Man Up to Cancer 2025 Gathering of Wolves: The Brotherhood I Never Expected to Find

Thirty years after a neurologist told me I might not make it to graduation, I found myself in the woods of Pennsylvania with 130 men who also lived through cancer.

The Man Up To Cancer Gathering of Wolves is not a self-help retreat or a corporate offsite with trust falls. It is scarred men in flannel, IV ports, wheelchairs, scars, prosthetics, and stories too heavy to tell at the dinner table.

I walked in thinking I was there to listen, and say a few words.

When I introduced myself as a thirty-year survivor, jaws dropped. I forget how rare that is. Most of these men are in active treatment or a handful of years out. For them, my survival was not trivia. It was possibility.

I have spent decades building communities. I created Stupid Cancer, staged eighteen conferences, produced a movement, and reached millions. I thought I had seen every configuration of patient community possible.

I had not.

I had never sat in a circle with scores of men stripped of bravado, stripped of politics, stripped of performance. It was raw. It was spiritual. It hit me harder than I expected.

Trevor Maxwell built this thing from scratch. Thousands of men now gather online under his banner, and once a year they show up in the flesh, men who have been told they are dying and refuse to do it alone.

Watching Trevor pull this off feels like a generational handoff. He may have taken cues from Stupid Cancer, but Man Up To Cancer is its own beast.

I spoke. I listened. I laughed. I cried. I made friends I will never forget and some I may never see again. That is the reality of cancer.

You bury people.

You learn to live with that. You do not get used to it.

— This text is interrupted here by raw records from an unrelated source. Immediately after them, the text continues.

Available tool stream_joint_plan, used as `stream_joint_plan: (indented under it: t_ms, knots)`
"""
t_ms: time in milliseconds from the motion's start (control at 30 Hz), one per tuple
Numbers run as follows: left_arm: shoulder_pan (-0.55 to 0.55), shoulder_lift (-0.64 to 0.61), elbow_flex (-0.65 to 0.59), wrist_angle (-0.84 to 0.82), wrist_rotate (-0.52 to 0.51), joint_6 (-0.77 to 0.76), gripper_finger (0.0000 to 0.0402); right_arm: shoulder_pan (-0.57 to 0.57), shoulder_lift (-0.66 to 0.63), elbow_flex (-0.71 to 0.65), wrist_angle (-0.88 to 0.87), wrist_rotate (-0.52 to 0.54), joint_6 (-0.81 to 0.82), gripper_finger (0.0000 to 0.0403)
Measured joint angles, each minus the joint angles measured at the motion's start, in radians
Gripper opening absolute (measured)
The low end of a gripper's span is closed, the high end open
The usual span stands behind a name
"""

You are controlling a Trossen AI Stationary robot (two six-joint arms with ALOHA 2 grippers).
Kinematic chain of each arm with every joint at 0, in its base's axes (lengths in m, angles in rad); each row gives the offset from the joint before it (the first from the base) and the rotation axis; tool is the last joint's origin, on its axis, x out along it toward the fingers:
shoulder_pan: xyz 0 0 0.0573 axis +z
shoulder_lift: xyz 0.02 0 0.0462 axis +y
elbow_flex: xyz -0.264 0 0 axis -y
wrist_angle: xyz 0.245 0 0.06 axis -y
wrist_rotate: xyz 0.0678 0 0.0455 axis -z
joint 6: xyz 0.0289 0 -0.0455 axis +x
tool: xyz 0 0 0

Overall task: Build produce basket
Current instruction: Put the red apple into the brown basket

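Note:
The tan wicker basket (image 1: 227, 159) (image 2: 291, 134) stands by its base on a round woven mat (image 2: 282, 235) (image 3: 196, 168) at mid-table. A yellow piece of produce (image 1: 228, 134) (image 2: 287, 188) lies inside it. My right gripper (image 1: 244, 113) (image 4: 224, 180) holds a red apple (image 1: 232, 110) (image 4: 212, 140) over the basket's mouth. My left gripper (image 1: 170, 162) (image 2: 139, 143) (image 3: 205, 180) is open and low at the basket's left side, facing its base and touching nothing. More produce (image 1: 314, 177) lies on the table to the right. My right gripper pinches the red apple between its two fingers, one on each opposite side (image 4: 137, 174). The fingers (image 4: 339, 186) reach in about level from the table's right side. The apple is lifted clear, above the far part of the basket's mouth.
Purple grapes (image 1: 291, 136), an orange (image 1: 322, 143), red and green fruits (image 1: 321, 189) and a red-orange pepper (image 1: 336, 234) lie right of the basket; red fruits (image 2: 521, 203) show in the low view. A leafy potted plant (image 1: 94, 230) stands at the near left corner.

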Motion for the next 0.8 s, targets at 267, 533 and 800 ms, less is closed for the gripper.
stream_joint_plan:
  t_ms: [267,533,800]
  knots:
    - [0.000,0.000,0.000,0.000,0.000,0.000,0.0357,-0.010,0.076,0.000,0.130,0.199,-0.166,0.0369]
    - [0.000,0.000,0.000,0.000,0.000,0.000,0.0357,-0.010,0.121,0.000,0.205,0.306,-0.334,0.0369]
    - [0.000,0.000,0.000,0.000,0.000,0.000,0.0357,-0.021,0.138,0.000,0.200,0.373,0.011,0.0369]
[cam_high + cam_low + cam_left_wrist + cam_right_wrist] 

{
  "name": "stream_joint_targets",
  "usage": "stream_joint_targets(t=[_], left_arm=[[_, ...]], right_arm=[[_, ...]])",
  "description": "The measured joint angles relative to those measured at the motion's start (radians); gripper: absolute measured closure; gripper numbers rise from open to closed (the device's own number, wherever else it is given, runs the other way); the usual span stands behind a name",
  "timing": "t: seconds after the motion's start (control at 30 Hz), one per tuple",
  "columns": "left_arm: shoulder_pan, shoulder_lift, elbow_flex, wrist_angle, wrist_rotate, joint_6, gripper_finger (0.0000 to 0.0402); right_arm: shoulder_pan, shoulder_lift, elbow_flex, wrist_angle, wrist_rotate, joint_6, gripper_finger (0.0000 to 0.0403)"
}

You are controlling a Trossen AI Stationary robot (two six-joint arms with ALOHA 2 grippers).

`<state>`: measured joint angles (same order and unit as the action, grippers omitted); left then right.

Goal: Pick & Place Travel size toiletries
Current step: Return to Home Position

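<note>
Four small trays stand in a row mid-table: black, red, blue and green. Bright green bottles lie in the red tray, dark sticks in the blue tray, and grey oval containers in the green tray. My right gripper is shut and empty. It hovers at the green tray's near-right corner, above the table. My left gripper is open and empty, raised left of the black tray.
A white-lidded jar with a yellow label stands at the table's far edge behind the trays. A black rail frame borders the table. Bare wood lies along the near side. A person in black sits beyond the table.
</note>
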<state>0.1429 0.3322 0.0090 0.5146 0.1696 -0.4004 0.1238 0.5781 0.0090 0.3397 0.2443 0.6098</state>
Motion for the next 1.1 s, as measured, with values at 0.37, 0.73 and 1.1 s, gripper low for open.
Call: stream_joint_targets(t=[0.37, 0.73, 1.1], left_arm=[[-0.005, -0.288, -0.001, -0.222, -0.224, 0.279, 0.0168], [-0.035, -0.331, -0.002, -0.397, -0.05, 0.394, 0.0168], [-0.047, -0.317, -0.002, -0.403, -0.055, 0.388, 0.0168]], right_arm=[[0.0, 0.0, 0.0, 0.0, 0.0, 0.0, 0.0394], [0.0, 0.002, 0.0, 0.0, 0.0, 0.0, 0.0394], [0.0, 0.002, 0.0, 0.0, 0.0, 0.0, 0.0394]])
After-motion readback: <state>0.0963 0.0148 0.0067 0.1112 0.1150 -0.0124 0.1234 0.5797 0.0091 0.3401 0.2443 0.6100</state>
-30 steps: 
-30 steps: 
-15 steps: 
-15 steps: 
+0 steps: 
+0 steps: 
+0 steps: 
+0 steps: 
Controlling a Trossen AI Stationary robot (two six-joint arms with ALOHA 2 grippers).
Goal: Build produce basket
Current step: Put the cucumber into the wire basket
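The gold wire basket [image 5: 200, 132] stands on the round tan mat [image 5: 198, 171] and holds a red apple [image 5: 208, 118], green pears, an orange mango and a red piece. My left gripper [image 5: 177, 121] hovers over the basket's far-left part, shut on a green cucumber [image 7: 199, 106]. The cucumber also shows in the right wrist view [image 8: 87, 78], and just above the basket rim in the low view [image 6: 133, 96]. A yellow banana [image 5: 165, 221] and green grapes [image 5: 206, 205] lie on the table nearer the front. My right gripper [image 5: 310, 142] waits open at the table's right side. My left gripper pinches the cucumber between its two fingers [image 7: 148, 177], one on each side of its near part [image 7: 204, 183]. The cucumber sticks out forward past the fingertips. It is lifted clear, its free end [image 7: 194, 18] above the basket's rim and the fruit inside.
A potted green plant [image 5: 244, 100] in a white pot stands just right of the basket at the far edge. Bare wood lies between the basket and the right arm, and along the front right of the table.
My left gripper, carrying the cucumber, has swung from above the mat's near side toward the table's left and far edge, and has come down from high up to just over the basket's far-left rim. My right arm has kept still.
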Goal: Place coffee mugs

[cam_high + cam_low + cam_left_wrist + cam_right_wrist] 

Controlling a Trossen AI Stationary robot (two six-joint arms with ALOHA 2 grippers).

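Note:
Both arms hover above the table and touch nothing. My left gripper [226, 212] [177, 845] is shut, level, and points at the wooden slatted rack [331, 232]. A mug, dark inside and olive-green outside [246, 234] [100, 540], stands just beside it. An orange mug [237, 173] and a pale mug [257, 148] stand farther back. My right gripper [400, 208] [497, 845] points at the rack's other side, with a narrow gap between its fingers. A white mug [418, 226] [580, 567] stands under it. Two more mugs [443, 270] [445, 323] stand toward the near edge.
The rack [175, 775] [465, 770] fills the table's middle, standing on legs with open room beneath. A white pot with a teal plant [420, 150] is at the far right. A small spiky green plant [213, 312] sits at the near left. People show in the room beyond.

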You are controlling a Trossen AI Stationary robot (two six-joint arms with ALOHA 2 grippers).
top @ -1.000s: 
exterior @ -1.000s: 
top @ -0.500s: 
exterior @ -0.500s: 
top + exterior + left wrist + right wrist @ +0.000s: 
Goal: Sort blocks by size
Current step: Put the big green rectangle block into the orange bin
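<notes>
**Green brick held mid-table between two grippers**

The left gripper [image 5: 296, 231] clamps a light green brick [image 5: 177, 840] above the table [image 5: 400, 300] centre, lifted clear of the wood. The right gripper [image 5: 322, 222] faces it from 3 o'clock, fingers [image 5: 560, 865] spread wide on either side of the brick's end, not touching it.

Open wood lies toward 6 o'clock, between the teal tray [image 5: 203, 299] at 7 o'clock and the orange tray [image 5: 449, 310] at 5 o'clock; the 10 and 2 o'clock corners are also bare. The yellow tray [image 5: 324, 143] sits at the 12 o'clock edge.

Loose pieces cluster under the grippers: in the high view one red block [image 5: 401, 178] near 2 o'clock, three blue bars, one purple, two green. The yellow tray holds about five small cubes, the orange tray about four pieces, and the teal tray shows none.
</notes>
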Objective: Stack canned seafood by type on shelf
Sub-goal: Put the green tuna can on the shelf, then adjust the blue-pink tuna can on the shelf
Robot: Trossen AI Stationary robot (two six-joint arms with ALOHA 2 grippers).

You just stop being surprised.

Walk It Off, the documentary I helped create about men with cancer, showed me the need for this kind of space. Gathering of Wolves made me live it. Just the ugly and the beautiful in the same breath.

I left committed.

I will serve as an ambassador, a loudmouth, a funnel, whatever role gets more men in this room. Because most men still think vulnerability is weakness. They armor up for their families, bury their fear, and suffer alone.

This community rips that open.

It tells men they can cry, break down, and still be men.

So here is my ask. If you are a man with cancer, or you know one, tell them about Man Up To Cancer. Do not wait until it is too late.

And here is my reflection.

We can fill a camp in Pennsylvania with men who found each other. We can build movements from scratch. Why then do patients in this country have no organized political lobby? Why do we show up for each other in the woods but not in Washington?

That question should haunt us more than any diagnosis.